- Conference: Athletic League of New England State Colleges
- Record: 3–3 (0–1 ALNESC)

= 1904–05 Connecticut Aggies men's basketball team =

American college basketball season

The 1904–05 Connecticut Aggies men's basketball team represented Connecticut Agricultural College, now the University of Connecticut, in the 1904–05 collegiate men's basketball season. The Aggies completed the season with a 3–3 overall record.

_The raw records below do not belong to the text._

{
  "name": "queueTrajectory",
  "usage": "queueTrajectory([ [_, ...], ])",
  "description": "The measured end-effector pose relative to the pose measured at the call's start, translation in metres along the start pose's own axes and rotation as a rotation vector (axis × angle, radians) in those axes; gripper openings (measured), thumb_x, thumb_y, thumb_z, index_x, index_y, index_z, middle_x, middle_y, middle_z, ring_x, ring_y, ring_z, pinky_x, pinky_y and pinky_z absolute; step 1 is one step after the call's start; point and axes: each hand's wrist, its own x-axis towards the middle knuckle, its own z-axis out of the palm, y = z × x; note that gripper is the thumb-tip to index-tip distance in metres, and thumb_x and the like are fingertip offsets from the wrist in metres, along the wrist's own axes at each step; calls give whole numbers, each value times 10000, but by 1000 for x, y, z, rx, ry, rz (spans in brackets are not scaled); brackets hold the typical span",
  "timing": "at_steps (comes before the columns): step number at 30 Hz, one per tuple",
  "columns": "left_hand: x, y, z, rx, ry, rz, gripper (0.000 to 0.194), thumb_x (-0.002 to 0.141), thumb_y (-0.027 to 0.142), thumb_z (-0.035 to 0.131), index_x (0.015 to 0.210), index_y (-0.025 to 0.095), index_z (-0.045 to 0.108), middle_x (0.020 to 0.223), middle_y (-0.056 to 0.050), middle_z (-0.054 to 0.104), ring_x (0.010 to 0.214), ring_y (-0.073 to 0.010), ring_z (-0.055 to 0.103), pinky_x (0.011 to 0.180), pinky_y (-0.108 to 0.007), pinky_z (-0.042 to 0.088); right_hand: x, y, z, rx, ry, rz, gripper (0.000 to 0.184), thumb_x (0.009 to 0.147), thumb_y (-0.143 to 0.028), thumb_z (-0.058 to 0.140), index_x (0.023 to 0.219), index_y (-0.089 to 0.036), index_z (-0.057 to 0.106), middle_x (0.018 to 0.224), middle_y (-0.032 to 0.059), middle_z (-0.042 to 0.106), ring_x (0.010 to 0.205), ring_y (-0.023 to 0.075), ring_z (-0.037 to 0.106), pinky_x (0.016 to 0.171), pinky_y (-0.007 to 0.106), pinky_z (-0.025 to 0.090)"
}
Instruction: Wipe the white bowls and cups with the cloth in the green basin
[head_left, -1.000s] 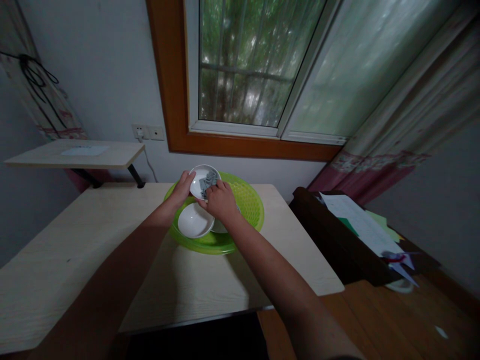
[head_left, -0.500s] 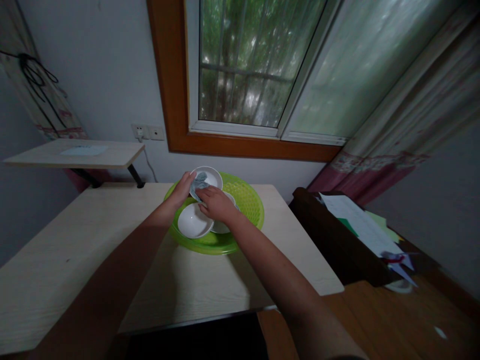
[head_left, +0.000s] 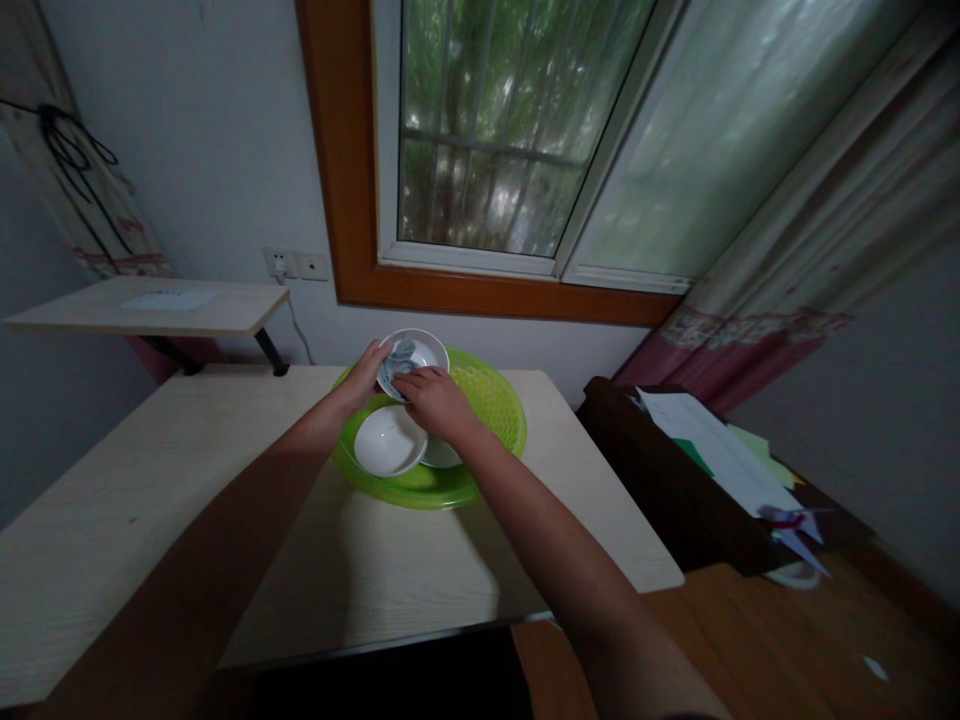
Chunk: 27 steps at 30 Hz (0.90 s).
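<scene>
My left hand [head_left: 363, 376] grips the left rim of a white bowl [head_left: 430, 346], which is tilted toward me above the back of a green plastic basket [head_left: 499, 400]. Inside that bowl lies a crumpled grey-blue cloth [head_left: 403, 358]. The fingers of my right hand [head_left: 435, 398] are closed on the cloth and press it against the lower inside of the bowl. A second white bowl [head_left: 388, 442] sits in the basket just below my hands. Under my right wrist, another white bowl [head_left: 441, 456] shows only in part.
The basket stands on a pale wooden table [head_left: 420, 570] against the wall below a window. A small raised shelf [head_left: 150, 305] with a paper on it is at the left. To the right is a dark brown piece of furniture [head_left: 660, 480] with papers on top.
My right hand and the cloth have shifted from the right side of the held bowl to its lower left. The left hand keeps its hold, and the bowl has turned slightly.
</scene>
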Motion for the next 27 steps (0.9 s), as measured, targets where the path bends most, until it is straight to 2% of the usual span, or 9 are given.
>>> queueTrajectory([
  [3, 1, 9, -3, -38, -35, -42, 361, 780, 480, 721, 969, 234, 536, 789, 15, 631, 676, -156, 618, 573, -246, 467, 1, 2, -7, -36, -10, -28, 372, 1058, -171, 531, 1409, -173, 652, 1433, 117, 691, 1289, 265, 617, 1127, 427, 426],
  [6, 2, 19, -12, 22, -87, -62, 407, 757, 501, 747, 975, 233, 531, 773, 35, 609, 661, -152, 606, 584, -248, 466, 3, 8, -14, -67, -23, -81, 356, 1058, -171, 541, 1395, -167, 658, 1418, 124, 699, 1273, 267, 640, 1101, 428, 449],
  [9, 1, 24, -22, 125, -126, -53, 435, 760, 535, 756, 995, 217, 575, 795, 18, 626, 715, -170, 622, 627, -263, 488, 3, 19, -19, -106, -54, -149, 322, 1043, -151, 564, 1335, -186, 694, 1415, 112, 704, 1229, 271, 679, 1088, 436, 465],
  [13, 3, 23, -28, 177, -108, -16, 476, 750, 517, 753, 1076, 195, 626, 897, -27, 685, 817, -207, 659, 704, -295, 526, 5, 37, -20, -142, -67, -229, 325, 1037, -139, 573, 1319, -229, 704, 1447, 78, 689, 1280, 266, 666, 1172, 471, 417],
  [17, 15, 16, -24, 144, -67, 15, 476, 744, 522, 739, 1073, 215, 582, 939, -23, 682, 819, -194, 659, 693, -284, 519, 10, 53, -12, -201, -10, -266, 305, 1059, -153, 535, 1306, -207, 706, 1445, 76, 691, 1312, 260, 642, 1243, 496, 352],
  [21, 25, 9, -17, 112, -66, 13, 471, 734, 555, 754, 983, 228, 523, 851, 10, 636, 732, -159, 623, 661, -264, 491, 14, 64, 3, -267, 22, -264, 286, 1064, -155, 520, 1258, -170, 729, 1428, 91, 699, 1262, 268, 664, 1243, 503, 362],
  [27, 26, -2, -13, 144, 23, -19, 526, 723, 626, 759, 845, 238, 425, 735, 42, 529, 635, -127, 521, 584, -236, 405, 7, 71, 19, -251, 14, -191, 274, 1049, -149, 544, 1233, -169, 746, 1416, 106, 705, 1253, 258, 672, 1246, 496, 367],
])
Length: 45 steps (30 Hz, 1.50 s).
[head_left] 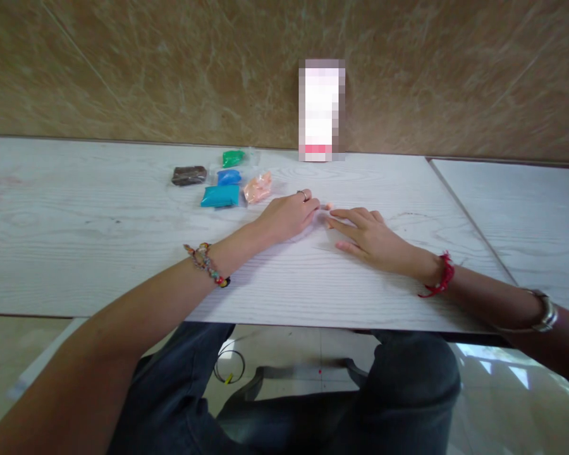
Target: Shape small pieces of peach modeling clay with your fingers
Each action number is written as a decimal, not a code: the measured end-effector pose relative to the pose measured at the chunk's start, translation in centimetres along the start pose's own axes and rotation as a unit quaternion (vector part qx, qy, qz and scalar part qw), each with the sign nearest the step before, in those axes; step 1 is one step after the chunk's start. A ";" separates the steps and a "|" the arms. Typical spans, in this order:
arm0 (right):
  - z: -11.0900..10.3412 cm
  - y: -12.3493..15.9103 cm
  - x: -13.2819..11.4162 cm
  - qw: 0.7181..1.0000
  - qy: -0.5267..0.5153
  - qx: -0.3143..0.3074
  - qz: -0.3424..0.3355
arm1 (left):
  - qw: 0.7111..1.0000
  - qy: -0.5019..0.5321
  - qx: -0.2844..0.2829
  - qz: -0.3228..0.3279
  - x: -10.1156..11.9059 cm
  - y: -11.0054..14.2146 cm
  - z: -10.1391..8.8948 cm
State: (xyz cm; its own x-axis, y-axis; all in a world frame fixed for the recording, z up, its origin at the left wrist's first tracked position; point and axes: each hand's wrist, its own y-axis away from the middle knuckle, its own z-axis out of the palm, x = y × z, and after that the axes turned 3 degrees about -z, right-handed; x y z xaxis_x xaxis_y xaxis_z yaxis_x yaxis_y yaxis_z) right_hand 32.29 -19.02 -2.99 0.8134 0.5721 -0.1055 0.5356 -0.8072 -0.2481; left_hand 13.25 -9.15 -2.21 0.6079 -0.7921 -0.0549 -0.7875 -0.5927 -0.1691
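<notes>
My left hand (290, 216) rests on the white table with its fingers bent and drawn together; whatever they may hold is hidden. A small peach piece of what looks like modelling clay (329, 206) lies just beyond its fingertips. On the other side of that piece, my right hand (367, 239) is open, palm down, its fingers stretched out and its thumb apart. The index fingertip is close to the piece; I cannot tell if they touch. Behind my left hand lies a clear packet of peach clay (258, 188).
More clay packets lie at the left: teal (220, 196), blue (228, 177), green (232, 158) and brown (189, 175). A blurred-out upright phone-like screen (318, 107) leans against the marbled wall (171, 69). The white table (99, 240) has a seam at the right.
</notes>
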 end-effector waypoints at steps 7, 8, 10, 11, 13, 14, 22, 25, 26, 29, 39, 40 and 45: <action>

The Aggies were members of the Athletic League of New England State Colleges and ended the season with a 0–1 record with a loss to Massachusetts.

==Schedule ==

| Date time, TV | Rank^{#} | Opponent^{#} | Result | Record | Site (attendance) city, state |
Regular Season
| * |  | Stafford High School | W 67–7 | 1–0 |  |
| * |  | Delphi Club (Willimantic) | L 16–25 | 1–1 |  |
| * |  | Hartford High School | W 77–34 | 2–1 |  |
| * |  | Alumni | W 52–38 | 3–1 |  |
|  |  | Massachusetts | L 22–66 | 3–2 (0–1) |  |
| * |  | Middletown High School | L 22–58 | 3–3 |  |
*Non-conference game. ^{#}Rankings from AP Poll. (#) Tournament seedings in parentheses. All times are in Eastern Time.